4) Adidas’ Speedfactory innovates the sneaker supply chain, but questions of scalability loom.   

What happened

  • In 2015, Adidas opened its first Speedfactory in Ansbach, Germany, where robots do most of the work, streamlining the supply chain and reducing the timeline for shoe production from the typical four months to just days. Last year, Adidas opened a second Speedfactory in Atlanta.
  • Speedfactory allows Adidas to cost-effectively test out different products in smaller batches and create customized shoes, while also digitizing the entire production process: each component in a sneaker can be traced to its source of origin, allowing the company to efficiently address any mistakes in production. The factories are also in much closer proximity to customers than the bulk of the company’s production, which happens in Asia.

Why it matters

  • Adidas and Nike are racing to push innovation forward in the footwear industry. In the future, plenty of this will come from using new materials, producing more customized products, and delivering them more quickly. The Speedfactory will be an essential tool to realize this future, but it won’t come easily. The factories are expensive, even when splitting the cost with a partner, and shifting to a distributed manufacturing model over a centralized one has not yet happened on a large scale, let alone with a company as large as Adidas.
  • While Adidas makes 360 million shoes a year, the Speedfactories can currently make about one million each. The focus seems to be on more forward-thinking and higher-end products that can take advantage of the modern factory’s capabilities, but it will be important to watch the expectations the company puts on these new initiatives, and if they become serious players or remain more niche offerings.   
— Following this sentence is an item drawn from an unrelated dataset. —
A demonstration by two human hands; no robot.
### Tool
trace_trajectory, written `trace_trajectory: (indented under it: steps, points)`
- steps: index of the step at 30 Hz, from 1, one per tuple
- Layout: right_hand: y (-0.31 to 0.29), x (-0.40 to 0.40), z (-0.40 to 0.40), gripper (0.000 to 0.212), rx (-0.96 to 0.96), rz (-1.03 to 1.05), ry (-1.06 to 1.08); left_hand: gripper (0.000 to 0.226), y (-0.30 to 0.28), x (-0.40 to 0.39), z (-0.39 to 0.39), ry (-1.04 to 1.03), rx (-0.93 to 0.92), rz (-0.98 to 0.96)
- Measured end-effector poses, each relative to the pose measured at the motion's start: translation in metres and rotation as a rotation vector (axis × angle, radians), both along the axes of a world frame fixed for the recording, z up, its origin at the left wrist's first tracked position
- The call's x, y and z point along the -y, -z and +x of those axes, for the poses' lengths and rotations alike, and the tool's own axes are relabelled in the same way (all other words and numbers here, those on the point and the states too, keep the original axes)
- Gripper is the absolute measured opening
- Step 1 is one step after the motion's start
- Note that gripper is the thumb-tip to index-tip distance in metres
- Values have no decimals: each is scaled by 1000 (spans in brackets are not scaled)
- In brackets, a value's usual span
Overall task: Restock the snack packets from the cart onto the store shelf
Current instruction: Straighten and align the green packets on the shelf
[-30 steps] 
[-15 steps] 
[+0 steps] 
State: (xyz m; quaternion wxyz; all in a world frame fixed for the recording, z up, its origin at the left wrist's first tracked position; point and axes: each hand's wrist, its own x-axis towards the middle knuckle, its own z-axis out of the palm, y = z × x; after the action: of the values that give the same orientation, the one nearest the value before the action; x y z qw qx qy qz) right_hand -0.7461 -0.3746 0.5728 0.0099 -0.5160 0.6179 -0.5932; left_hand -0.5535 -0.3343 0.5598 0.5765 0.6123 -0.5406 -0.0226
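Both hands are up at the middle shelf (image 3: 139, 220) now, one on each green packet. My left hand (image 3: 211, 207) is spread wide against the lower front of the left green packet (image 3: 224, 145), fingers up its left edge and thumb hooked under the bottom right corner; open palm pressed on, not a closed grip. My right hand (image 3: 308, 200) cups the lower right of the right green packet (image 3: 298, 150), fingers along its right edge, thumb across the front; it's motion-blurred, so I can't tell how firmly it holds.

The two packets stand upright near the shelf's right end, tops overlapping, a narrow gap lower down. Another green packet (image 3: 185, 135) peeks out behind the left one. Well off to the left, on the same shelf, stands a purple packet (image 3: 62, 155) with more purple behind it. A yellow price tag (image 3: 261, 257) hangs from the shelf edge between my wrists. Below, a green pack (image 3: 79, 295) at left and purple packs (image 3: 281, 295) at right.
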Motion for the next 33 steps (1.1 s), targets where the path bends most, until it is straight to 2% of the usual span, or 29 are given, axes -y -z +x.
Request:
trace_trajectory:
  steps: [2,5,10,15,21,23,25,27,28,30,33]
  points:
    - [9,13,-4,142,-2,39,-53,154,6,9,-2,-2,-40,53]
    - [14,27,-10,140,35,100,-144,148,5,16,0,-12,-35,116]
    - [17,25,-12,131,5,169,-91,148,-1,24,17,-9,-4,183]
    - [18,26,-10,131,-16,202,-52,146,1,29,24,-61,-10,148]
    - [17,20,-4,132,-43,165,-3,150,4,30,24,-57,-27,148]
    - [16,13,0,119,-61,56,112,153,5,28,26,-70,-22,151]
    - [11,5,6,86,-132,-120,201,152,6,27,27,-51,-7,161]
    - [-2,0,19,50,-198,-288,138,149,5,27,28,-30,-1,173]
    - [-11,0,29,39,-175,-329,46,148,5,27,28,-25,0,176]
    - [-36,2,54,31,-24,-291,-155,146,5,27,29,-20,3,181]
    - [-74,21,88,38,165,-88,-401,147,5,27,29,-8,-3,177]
5) ABC Carpet & Home sells the top floors of its flagship store, signaling that retailers and real estate developers alike will have to get creative to offset retail rent declines.

What happened

  • The deal between Normandy Real Estate Partners and the ABC Carpet & Home flagship building, which will convert the upper part of the building from retail space into office space, is one of a slew of other deals made by retailers that are reducing their footprints and/or redeveloping their spaces.
  • Lord & Taylor’s parent company Hudson’s Bay Co. sold parts of the department store’s flagship Fifth Avenue building to WeWork for its headquarters and other office space.

Why it matters

  • While retail real estate demand is falling, office space demand is rising—in the Flatiron district, where ABC Carpet & Home’s flagship store is located, only 10% of the neighborhood is available to companies seeking office space. Still, office space is significantly less costly; in 2017, Class A and B office space in Flatiron was an average of $71.84 per square foot whereas commercial space was $456 per square foot.  
  • ABC Carpet & Home has long been a pioneer among legacy retailers in adapting to transformations in the industry—it added three restaurants run by a celebrity chef and launched an area called Deepak HomeBase where Deepak Chopra holds events. Though it will keep its own corporate offices and lower-level retail space at its flagship location, the company pragmatically sees its store as an evolving concept. Its restaurants, for example, are furnished with ABC products, making dining at the ABC Building a shoppable, interactive experience. It also closed its Bronx outlet in June 2016, which put more focus on full-price products. Now the question is whether less space means higher sales per square foot for the company, or if the company could mitigate cutting square footage more effectively by shifting more to ecommerce.
  • Given the large discrepancy between retail and office rents, developers need to figure out if they should lease their properties to companies looking for office space, or hold out for flagship retail tenants. Either way, they will be making concessions on the rates they hoped for.